Directions - Please copy the listing that follows exactly, leaving out any pictures.

Information provided -
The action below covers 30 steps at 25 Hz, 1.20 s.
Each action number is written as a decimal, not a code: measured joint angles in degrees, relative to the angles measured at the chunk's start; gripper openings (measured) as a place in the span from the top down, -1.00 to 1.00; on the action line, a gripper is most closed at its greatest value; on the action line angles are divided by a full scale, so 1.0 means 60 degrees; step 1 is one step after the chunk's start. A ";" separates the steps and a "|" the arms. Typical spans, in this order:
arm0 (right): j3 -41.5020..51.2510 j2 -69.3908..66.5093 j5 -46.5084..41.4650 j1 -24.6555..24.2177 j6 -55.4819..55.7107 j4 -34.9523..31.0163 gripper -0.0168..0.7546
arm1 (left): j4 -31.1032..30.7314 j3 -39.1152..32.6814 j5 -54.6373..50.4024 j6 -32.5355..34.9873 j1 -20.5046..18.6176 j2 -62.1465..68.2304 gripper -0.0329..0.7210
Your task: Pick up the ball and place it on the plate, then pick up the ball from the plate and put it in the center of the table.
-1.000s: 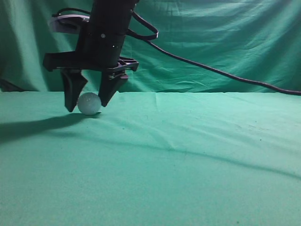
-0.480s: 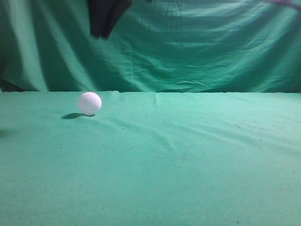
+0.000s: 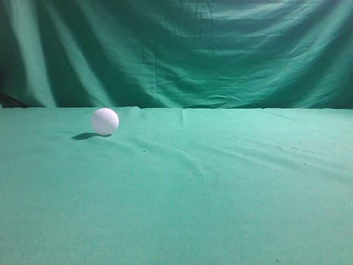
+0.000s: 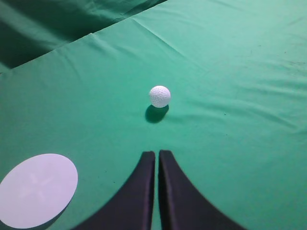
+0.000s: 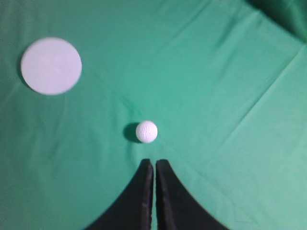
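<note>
The white dimpled ball [image 3: 105,121] rests alone on the green cloth table [image 3: 220,187], at the far left in the exterior view. It also shows in the left wrist view [image 4: 159,96] and in the right wrist view [image 5: 147,132]. The round white plate lies flat on the cloth, at the lower left in the left wrist view [image 4: 37,189] and the upper left in the right wrist view [image 5: 51,65]. My left gripper [image 4: 157,154] is shut and empty, high above the table. My right gripper [image 5: 154,162] is shut and empty, also high above it. Neither gripper shows in the exterior view.
A draped green cloth backdrop [image 3: 220,49] hangs behind the table's far edge. The cloth has shallow wrinkles [image 3: 193,165] running across its middle.
A second ago a black gripper stood open around the ball on the table. It rose away and has left the exterior view. The ball has stayed where it was.
</note>
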<state>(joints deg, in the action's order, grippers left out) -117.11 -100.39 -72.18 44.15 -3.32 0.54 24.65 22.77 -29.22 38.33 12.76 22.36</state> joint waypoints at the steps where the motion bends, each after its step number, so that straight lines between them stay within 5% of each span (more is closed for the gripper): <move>1: 0.0000 0.0317 -0.0007 0.0000 0.0023 -0.0003 0.96 | 0.0000 0.0000 0.0000 0.0000 0.0000 0.0000 0.91; 9: 0.1371 0.2973 -0.0067 0.0000 0.0544 0.0003 0.96 | 0.0000 0.0000 0.0000 0.0000 0.0000 0.0000 0.91; 16: 0.4515 0.5543 0.0105 0.0000 0.0599 0.0019 0.96 | 0.0000 0.0000 0.0000 0.0000 0.0000 0.0000 0.91; 23: 0.8003 0.8090 0.2065 0.0000 0.0712 0.0023 0.96 | 0.0000 0.0000 0.0000 0.0000 0.0000 0.0000 0.91; 30: 0.9623 1.0314 0.2283 0.0000 0.0627 0.0002 0.96 | 0.0000 0.0000 0.0000 0.0000 0.0000 0.0000 0.91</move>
<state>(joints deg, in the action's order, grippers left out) -59.37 -38.51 -58.48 44.15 0.45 0.56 24.65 22.77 -29.22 38.33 12.76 22.36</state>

Solution -
The action below covers 30 steps at 25 Hz, 1.20 s.
Each action number is written as a decimal, not a code: measured joint angles in degrees, relative to the angles measured at the chunk's start; gripper openings (measured) as a place in the span from the top down, -1.00 to 1.00; on the action line, a gripper is most closed at its greatest value; on the action line angles are divided by a full scale, so 1.0 means 60 degrees; step 1 is one step after the chunk's start. A ";" separates the steps and a "|" the arms. Typical spans, in this order:
arm0 (right): j3 -41.5020..51.2510 j2 -69.3908..66.5093 j5 -46.5084..41.4650 j1 -24.6555..24.2177 j6 -55.4819..55.7107 j4 -34.9523..31.0163 gripper -0.0168..0.7546
arm1 (left): j4 -31.1032..30.7314 j3 -39.1152..32.6814 j5 -54.6373..50.4024 j6 -32.5355..34.9873 j1 -20.5046..18.6176 j2 -62.1465..68.2304 gripper -0.0329..0.7210
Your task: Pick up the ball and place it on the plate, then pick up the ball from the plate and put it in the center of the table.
-1.000s: 
-0.480s: 
+0.000s: 
+0.000s: 
+0.000s: 
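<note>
The white dimpled ball [image 3: 105,121] rests alone on the green cloth table [image 3: 220,187], at the far left in the exterior view. It also shows in the left wrist view [image 4: 159,96] and in the right wrist view [image 5: 147,132]. The round white plate lies flat on the cloth, at the lower left in the left wrist view [image 4: 37,189] and the upper left in the right wrist view [image 5: 51,65]. My left gripper [image 4: 157,154] is shut and empty, high above the table. My right gripper [image 5: 154,162] is shut and empty, also high above it. Neither gripper shows in the exterior view.
A draped green cloth backdrop [image 3: 220,49] hangs behind the table's far edge. The cloth has shallow wrinkles [image 3: 193,165] running across its middle.
A second ago a black gripper stood open around the ball on the table. It rose away and has left the exterior view. The ball has stayed where it was.
</note>
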<state>(joints deg, in the action's order, grippers left out) -117.11 -100.39 -72.18 44.15 -3.32 0.54 24.65 22.77 -29.22 38.33 12.76 22.36</state> joint waypoints at the steps where the motion bends, each after its step number, so that straight lines between them stay within 5% of each span (more is closed for the gripper): <move>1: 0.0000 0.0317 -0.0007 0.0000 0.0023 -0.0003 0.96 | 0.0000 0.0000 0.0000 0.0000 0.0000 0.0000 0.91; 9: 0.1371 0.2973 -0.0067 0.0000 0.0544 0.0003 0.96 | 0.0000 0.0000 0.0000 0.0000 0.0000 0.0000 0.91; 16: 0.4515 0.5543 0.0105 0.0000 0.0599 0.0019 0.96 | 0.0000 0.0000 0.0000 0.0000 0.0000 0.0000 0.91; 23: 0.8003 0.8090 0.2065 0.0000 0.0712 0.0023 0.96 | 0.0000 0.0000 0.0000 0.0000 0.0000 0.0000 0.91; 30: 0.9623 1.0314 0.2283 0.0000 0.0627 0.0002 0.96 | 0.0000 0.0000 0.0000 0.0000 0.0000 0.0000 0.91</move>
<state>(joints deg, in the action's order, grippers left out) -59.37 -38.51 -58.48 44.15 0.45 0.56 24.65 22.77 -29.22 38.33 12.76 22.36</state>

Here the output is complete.